**What you are asked to do**. Starting at the top of the records, output every line through the one that contains "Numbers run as", keeping each exactly as it appears.
--------------------------------
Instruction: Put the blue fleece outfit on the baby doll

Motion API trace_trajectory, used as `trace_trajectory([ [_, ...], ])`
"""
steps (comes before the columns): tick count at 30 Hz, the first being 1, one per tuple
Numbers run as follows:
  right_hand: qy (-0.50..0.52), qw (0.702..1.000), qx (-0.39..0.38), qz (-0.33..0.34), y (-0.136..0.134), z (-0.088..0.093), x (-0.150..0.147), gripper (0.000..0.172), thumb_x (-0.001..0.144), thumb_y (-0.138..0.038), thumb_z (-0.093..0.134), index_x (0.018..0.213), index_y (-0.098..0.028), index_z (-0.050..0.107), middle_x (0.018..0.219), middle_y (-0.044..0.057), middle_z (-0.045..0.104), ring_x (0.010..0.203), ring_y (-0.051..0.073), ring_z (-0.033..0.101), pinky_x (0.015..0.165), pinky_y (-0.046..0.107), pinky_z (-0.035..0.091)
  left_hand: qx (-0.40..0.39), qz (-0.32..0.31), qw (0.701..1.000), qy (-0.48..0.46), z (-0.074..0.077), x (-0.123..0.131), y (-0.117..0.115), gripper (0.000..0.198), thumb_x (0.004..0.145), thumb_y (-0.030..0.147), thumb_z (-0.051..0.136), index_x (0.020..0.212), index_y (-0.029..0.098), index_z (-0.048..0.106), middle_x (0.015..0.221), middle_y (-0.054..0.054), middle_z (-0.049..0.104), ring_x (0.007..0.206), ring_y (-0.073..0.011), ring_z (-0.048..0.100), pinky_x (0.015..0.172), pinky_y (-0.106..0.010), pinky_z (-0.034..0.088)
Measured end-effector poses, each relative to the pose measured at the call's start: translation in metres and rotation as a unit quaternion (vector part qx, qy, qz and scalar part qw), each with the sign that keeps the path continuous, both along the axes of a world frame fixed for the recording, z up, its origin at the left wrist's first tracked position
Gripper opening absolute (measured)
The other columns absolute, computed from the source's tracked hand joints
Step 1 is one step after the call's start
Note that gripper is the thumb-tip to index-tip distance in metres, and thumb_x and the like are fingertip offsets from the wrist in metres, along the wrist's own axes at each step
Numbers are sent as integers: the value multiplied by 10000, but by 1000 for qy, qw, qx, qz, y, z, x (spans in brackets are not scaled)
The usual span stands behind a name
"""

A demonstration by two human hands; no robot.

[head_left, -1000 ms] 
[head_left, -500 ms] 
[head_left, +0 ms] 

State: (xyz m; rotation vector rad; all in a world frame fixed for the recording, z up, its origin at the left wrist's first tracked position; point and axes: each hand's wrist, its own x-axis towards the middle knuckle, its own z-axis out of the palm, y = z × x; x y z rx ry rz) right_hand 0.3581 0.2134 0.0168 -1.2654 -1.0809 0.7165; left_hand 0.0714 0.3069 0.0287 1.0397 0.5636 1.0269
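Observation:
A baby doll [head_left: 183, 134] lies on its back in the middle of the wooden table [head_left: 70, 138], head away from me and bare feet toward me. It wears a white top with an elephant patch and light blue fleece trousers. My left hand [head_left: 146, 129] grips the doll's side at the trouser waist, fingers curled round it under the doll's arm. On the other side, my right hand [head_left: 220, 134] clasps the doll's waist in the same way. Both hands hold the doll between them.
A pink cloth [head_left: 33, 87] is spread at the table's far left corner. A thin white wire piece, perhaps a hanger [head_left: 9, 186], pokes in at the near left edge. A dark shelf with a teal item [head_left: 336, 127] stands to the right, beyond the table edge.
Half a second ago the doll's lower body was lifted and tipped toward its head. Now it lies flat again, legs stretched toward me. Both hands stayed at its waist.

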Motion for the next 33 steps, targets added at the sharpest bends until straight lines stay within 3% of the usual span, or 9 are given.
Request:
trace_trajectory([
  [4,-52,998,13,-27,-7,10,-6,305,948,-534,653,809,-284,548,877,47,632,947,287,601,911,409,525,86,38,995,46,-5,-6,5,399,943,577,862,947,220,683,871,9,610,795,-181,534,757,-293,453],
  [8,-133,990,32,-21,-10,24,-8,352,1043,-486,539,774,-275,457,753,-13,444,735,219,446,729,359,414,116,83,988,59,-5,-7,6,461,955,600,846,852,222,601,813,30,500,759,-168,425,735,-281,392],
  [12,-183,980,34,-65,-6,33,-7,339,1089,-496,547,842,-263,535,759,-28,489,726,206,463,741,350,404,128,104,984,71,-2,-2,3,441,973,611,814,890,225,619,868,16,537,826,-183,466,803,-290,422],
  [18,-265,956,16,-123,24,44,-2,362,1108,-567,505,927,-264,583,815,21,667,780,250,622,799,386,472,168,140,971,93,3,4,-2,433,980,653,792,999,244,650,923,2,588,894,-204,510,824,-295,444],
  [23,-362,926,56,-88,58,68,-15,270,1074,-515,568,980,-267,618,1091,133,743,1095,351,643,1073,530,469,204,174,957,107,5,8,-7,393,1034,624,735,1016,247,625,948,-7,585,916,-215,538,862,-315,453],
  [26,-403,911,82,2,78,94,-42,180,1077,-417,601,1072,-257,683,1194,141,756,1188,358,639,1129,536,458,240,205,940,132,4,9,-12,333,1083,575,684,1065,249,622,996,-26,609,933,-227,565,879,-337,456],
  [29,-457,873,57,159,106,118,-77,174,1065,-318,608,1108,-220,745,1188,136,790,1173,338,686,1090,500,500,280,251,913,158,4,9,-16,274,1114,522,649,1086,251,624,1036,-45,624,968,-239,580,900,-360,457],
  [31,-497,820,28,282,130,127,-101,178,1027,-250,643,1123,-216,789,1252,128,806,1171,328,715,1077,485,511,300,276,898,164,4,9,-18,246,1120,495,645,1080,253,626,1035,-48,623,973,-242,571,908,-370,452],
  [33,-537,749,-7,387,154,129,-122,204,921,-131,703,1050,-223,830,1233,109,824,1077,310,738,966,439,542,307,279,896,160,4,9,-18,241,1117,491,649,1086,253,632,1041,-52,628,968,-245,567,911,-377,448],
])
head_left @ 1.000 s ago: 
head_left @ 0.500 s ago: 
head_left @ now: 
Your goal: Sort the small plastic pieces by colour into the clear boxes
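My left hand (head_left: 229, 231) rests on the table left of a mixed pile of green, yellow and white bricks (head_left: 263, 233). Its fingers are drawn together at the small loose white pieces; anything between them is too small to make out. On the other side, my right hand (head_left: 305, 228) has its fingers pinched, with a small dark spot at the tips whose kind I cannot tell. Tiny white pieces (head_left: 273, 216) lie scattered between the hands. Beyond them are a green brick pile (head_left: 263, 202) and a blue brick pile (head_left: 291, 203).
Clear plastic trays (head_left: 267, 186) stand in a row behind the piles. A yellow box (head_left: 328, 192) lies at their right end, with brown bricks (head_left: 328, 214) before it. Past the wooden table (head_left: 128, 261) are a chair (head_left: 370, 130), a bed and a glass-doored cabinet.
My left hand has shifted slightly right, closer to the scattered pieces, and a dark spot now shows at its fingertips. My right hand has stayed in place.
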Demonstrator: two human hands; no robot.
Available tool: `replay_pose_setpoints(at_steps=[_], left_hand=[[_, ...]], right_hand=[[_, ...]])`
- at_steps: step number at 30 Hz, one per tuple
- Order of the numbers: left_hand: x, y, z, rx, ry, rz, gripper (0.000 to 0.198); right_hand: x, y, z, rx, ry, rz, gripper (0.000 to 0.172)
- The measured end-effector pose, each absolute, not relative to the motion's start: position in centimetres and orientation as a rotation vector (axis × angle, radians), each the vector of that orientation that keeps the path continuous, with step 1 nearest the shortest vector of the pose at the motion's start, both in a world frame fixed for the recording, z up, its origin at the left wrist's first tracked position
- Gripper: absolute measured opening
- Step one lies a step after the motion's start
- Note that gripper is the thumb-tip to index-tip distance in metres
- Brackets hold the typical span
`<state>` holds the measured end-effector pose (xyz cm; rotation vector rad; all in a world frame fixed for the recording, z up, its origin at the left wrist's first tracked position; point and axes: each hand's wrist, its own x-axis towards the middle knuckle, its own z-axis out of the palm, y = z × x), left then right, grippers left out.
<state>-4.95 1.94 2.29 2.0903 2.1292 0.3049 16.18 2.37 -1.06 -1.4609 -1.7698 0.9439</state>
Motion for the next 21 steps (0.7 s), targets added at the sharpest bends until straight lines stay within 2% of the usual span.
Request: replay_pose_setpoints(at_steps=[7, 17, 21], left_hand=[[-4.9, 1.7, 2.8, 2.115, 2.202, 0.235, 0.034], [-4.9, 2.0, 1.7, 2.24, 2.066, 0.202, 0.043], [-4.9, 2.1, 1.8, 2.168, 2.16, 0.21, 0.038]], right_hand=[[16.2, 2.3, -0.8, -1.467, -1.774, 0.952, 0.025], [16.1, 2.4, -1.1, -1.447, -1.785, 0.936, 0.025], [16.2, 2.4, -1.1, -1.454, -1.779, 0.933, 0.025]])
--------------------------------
**Output for this task**.
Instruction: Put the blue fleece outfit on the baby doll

Motion API trace_trajectory, used as `trace_trajectory([ [_, ...], ])`
"""
steps (comes before the columns): tick count at 30 Hz, the first being 1, one per tuple
Numbers run as follows:

The exercise has been answered in full.